▶ _What you will do_: Lines from the opening of the material through the line containing "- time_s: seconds" must be duplicated word for word. Pictures are not.

▶ _Recorded information_:
* * * *
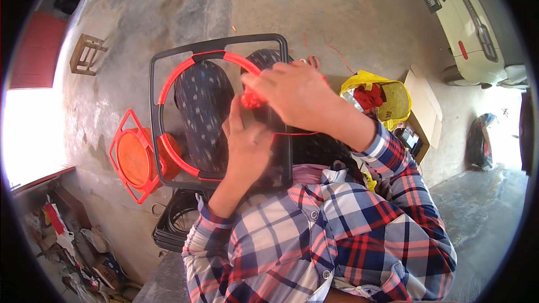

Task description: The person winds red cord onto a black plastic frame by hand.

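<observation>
A black square frame [219, 42] with a red ring [175, 74] inside it rests over my knees in dark patterned trousers. My right hand [297, 92] reaches across the frame's upper right and pinches a small bundle of red cord [251, 100] against the ring. A thin strand of that cord [297, 133] runs back under my right wrist. My left hand [247, 146] grips the frame's right part just below the bundle, its fingers pointing up toward it. Both sleeves are plaid.
An orange-red finished frame with a disc [135, 157] lies on the concrete floor at left. A stack of black frames [177, 219] sits below it. A yellow bag [396, 101] and cardboard box [424, 112] are at right, a wooden stool [87, 53] far left, a pale car [466, 22] top right.
</observation>
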Available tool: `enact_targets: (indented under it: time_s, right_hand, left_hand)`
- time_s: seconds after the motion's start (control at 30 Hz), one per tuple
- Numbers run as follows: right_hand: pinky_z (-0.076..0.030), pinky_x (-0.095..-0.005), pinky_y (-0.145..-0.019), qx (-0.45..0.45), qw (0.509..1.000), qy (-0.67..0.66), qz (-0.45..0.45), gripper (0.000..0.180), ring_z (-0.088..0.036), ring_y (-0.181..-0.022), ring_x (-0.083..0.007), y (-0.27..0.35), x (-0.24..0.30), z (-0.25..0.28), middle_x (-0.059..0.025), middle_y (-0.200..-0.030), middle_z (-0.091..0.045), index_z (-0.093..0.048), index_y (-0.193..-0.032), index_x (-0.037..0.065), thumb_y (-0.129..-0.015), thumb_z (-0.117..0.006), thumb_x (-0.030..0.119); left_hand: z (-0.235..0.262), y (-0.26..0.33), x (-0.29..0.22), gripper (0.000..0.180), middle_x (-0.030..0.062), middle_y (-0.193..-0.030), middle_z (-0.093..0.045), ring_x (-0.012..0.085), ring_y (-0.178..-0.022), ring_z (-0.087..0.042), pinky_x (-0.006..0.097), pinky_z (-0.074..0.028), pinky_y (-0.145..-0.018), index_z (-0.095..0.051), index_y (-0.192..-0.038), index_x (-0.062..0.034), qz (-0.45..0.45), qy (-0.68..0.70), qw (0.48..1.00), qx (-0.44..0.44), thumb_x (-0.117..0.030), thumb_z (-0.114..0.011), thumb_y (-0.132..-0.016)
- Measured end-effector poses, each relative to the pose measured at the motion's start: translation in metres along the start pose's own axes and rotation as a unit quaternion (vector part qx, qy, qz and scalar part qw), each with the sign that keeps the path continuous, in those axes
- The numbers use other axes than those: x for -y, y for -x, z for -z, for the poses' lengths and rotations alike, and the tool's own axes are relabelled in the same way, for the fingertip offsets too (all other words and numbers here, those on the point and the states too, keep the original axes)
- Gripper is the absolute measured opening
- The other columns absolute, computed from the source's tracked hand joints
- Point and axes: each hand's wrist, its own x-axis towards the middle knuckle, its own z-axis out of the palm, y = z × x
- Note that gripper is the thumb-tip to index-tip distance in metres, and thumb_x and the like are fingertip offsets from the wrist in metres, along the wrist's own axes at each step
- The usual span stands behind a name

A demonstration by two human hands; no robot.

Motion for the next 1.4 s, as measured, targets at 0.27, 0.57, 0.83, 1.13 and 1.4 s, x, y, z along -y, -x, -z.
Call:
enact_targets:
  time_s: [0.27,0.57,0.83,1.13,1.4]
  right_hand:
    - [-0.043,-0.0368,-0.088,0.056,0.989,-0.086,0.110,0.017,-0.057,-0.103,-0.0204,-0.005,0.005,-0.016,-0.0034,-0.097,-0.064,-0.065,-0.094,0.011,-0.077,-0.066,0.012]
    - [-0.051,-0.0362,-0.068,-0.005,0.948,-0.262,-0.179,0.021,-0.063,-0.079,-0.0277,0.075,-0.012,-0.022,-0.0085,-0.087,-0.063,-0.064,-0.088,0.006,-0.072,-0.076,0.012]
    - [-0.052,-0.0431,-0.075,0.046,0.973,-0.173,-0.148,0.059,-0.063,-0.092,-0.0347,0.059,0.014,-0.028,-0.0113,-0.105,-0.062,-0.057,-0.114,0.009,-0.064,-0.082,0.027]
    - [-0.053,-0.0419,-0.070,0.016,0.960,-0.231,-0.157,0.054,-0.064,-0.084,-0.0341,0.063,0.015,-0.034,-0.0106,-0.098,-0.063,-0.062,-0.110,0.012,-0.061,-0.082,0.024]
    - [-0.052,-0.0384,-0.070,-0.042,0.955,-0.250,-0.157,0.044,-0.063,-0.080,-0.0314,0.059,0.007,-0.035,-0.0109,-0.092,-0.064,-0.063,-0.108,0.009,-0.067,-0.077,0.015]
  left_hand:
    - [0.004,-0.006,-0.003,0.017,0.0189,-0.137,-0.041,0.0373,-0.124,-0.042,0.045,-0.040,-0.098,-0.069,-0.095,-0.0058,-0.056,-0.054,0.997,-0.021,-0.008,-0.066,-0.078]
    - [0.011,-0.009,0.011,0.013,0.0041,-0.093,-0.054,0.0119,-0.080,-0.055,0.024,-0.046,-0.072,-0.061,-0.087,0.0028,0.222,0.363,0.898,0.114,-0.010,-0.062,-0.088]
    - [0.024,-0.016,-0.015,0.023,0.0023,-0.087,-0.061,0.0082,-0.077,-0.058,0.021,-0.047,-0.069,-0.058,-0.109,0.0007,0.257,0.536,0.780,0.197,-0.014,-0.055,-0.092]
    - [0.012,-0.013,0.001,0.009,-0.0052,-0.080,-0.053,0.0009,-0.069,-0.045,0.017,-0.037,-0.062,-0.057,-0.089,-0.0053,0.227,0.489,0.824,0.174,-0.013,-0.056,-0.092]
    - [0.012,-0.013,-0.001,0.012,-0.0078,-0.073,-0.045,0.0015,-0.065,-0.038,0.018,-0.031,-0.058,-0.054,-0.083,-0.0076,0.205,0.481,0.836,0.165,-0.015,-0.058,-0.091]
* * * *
▶ _Expected answer_:
Task description: The person winds red cord onto a black plastic frame by hand.

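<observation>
A black square frame [219, 42] with a red ring [175, 74] inside it rests over my knees in dark patterned trousers. My right hand [297, 92] reaches across the frame's upper right and pinches a small bundle of red cord [251, 100] against the ring. A thin strand of that cord [297, 133] runs back under my right wrist. My left hand [247, 146] grips the frame's right part just below the bundle, its fingers pointing up toward it. Both sleeves are plaid.
An orange-red finished frame with a disc [135, 157] lies on the concrete floor at left. A stack of black frames [177, 219] sits below it. A yellow bag [396, 101] and cardboard box [424, 112] are at right, a wooden stool [87, 53] far left, a pale car [466, 22] top right.
</observation>
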Available tool: `enact_targets: (indented under it: time_s, right_hand, left_hand)`
- time_s: seconds after the motion's start (control at 30 Hz), one per tuple

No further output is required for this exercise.